Listing ID: 74941
Only open 40 hrs per week. Owners cover all 40 hrs. Fantastic opportunity for expansion. They are the busiest musical instrument rental site in the valley. 2020 (down year) was 70k in rental commissions. They also rent practice/lesson rooms, 48k/yr in 2020 (down year). Could use more inventory, any advertising would be great-could do much better than is is now. For more info call GoldStar Business Brokers.
- Asking Price: $150,000
- Cash Flow: $78,000
- Gross Revenue: $264,190
- EBITDA: N/A
- FF&E: N/A
- Inventory: $60,000
- Inventory Included: Yes
- Established: 2007
- Property Owned or Leased:N/A
- Property Included:N/A
- Building Square Footage:N/A
- Lot Size:N/A
- Total Number of Employees:N/A
- Furniture, Fixtures and Equipment:N/A
3200 s.f. in a major shopping center and shopping district-high traffic location.
Moving out of state
The venture was started in 2007, making the business 15 years old.
The deal shall include inventory valued at $60,000, which is included in the listing price.
Why is the Current Owner Selling The Business?
There are all sorts of reasons individuals resolve to sell businesses. However, the real reason and the one they say to you might be 2 absolutely different things. For instance, they might say "I have way too many other commitments" or "I am retiring". For many sellers, these reasons stand. But also, for some, these might simply be excuses to attempt to hide the reality of altering demographics, increased competitors, current decrease in profits, or an array of other factors.
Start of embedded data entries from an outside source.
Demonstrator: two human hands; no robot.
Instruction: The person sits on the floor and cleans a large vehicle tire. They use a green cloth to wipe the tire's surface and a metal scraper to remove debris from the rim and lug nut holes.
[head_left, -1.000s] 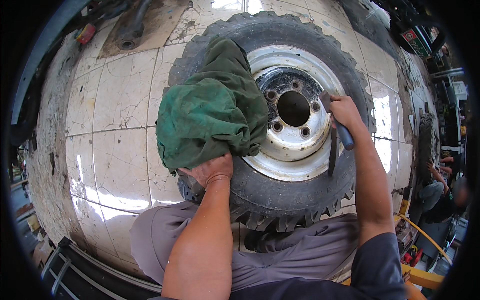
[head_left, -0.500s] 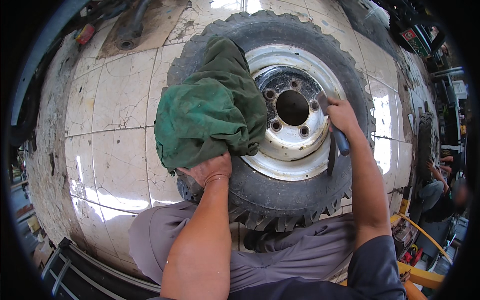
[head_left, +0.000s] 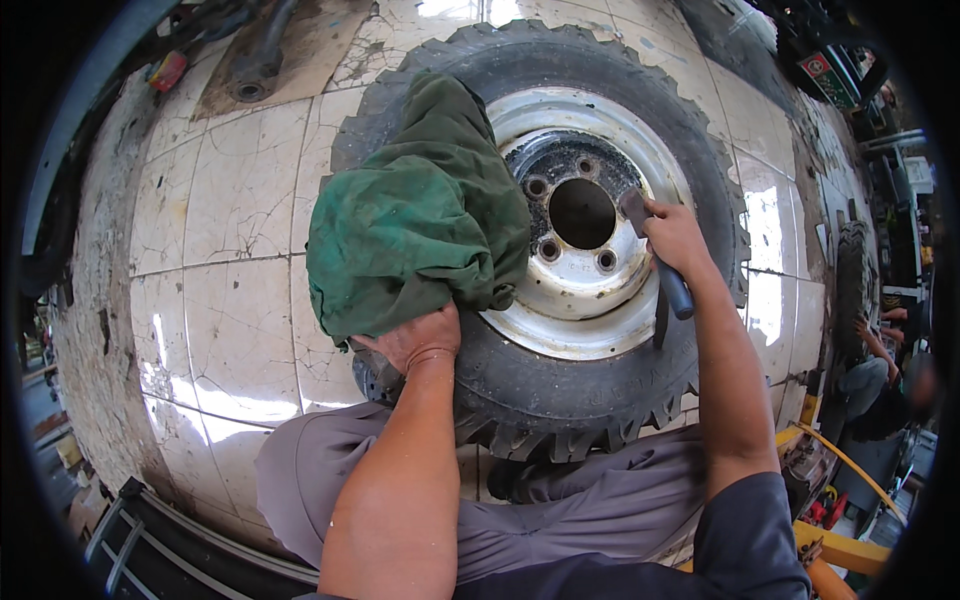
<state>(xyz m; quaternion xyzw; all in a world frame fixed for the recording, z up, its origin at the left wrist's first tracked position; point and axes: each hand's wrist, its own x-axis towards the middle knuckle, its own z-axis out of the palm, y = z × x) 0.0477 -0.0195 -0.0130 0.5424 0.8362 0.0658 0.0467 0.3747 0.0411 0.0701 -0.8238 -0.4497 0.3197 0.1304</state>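
Observation:
A large black tyre on a worn white steel wheel rim [head_left: 590, 335] lies flat in front of me. My right hand [head_left: 675, 235] is closed round the blue-grey handle of a scraper [head_left: 634, 208]. Its flat blade lies on the wheel's hub plate, beside the round centre hole and over one of the bolt holes. A crumpled green cloth [head_left: 400, 240] is bunched over the tyre's left side and part of the rim. My left hand [head_left: 425, 335] grips the cloth's near edge, its fingers mostly hidden in the folds.
Cracked pale tiles [head_left: 240, 210] surround the tyre. A brown board [head_left: 270, 60] bearing a dark metal part lies at the far left. At the right edge another person [head_left: 885, 375] works beside a second tyre [head_left: 852, 270]. A yellow frame [head_left: 840, 545] stands at the lower right.
My right hand has moved the scraper slightly leftward, bringing its blade onto the hub plate closer to the centre hole. My left hand and the cloth have barely shifted.

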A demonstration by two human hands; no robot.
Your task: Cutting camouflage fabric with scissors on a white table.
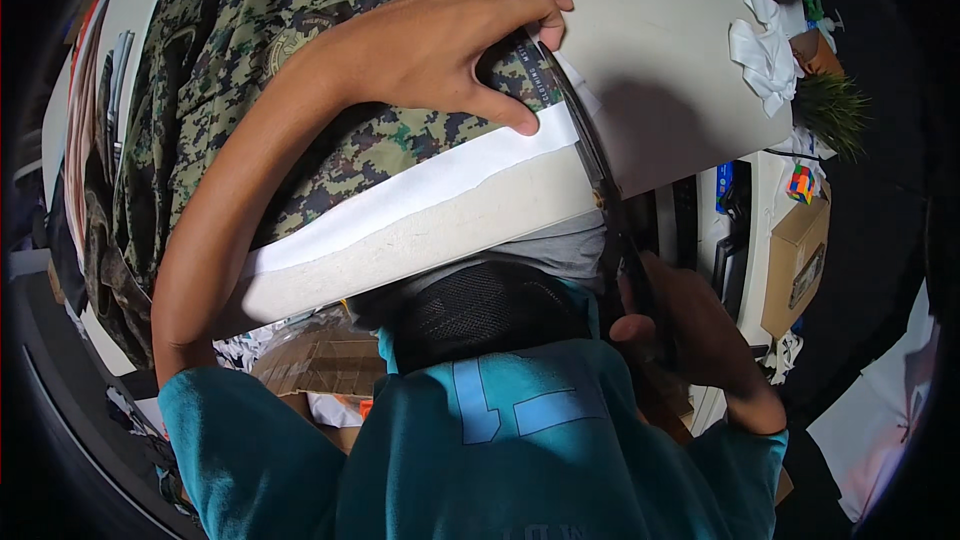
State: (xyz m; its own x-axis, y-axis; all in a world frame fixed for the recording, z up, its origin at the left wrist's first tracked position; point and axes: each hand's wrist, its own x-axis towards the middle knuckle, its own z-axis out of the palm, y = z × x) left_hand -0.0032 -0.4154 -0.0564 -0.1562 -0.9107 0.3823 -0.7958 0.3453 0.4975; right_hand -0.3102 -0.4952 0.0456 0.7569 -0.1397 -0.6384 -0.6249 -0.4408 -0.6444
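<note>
Camouflage fabric point(400, 145) with a small emblem and a printed dark edge lies over the pale table, with a white strip point(420, 190) along its near side. My left hand point(440, 35) rests on the fabric near its right edge, thumb and fingers spread wide. Its thumb presses by the white strip, and its bent fingertips reach the far right edge. My right hand point(690, 320), in shadow, is closed around the handles of long dark scissors point(590, 145). Their blades run along the fabric's right edge, passing between my left thumb and fingers. Part of the right-hand fingers is hidden.
The pale tabletop point(660, 50) extends to the right. Crumpled white paper point(765, 50), a grassy plant point(835, 110), a colourful puzzle cube point(800, 183) and a cardboard box point(797, 260) sit at the right. Another cardboard box point(320, 360) is below the table's near edge. Clothes hang at the left.
</note>
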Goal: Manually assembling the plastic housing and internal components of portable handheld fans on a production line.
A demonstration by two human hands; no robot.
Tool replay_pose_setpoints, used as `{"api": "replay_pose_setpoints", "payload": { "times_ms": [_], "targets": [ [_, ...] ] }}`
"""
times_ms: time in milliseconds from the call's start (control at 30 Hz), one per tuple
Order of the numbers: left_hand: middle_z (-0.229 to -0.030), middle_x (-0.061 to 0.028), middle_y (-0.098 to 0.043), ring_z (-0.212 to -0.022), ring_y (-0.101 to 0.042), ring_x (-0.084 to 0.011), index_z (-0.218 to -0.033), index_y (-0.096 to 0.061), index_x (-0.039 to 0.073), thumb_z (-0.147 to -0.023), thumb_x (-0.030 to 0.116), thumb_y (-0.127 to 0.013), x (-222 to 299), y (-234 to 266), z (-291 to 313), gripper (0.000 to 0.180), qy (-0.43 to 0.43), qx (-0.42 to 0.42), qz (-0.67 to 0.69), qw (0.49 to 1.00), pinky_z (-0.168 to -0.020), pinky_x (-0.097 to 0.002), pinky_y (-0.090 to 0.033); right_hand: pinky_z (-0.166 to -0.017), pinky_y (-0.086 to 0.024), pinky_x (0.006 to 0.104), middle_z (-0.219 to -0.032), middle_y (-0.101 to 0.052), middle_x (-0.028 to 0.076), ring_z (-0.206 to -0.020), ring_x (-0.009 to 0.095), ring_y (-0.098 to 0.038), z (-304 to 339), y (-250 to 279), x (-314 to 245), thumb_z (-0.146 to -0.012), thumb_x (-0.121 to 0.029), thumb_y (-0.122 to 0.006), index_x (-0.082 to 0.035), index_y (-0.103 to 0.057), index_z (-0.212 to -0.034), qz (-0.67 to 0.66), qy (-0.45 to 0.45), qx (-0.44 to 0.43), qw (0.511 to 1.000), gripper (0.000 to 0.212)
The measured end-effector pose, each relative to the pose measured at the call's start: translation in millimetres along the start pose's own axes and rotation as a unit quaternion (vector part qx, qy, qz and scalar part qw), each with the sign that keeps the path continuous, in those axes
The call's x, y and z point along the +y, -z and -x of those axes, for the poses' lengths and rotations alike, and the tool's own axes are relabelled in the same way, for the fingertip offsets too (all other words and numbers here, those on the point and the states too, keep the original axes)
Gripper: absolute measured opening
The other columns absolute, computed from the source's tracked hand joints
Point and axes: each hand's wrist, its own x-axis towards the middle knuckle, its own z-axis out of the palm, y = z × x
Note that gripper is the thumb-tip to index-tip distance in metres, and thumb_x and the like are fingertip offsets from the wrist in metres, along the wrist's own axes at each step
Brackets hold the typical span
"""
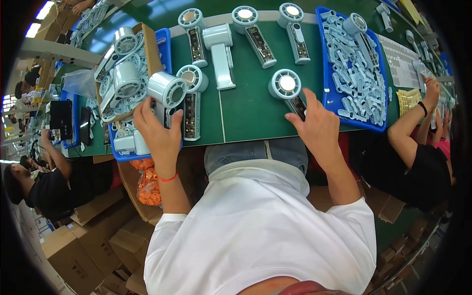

This is why it is really important that you not rely totally on a seller's word, however rather, utilize the seller's answer along with your general due diligence. This will paint a more realistic image of the business's present scenario.
Existing Debts and Future Obligations
If the current business is in debt, which lots of companies are, then you will need to consider this when valuating/preparing your deal. Many companies take out loans with the purpose of covering things such as supplies, payroll, accounts payable, so on and so forth. Keep in mind that sometimes this can indicate that earnings margins are too small. Lots of organisations fall into a revolving door of taking loans as a way to pay back other loans. In addition to debts, there may additionally be future commitments to think about. There might be an outstanding lease on tools or the building where the business resides. The business might have existing agreements with vendors that need to be fulfilled or may cause fines if terminated early.
Understanding the Customer Base, Competition and Area Demographics
Just how do operating businesses in the area attract brand-new consumers? Often times, operating businesses have repeat consumers, which develop the core of their daily revenues. Certain aspects such as new competition sprouting up around the location, road construction, as well as personnel turnover can influence repeat clients and negatively influence future earnings. One essential point to think about is the placement of the business. Is it in an extremely trafficked shopping center, or is it concealed from the main road? Certainly, the more people that see the business regularly, the higher the opportunity to build a returning client base. A last thought is the basic location demographics. Is the business situated in a largely populated city, or is it situated on the outside border of town? Exactly how might the regional mean family earnings impact future revenue prospects?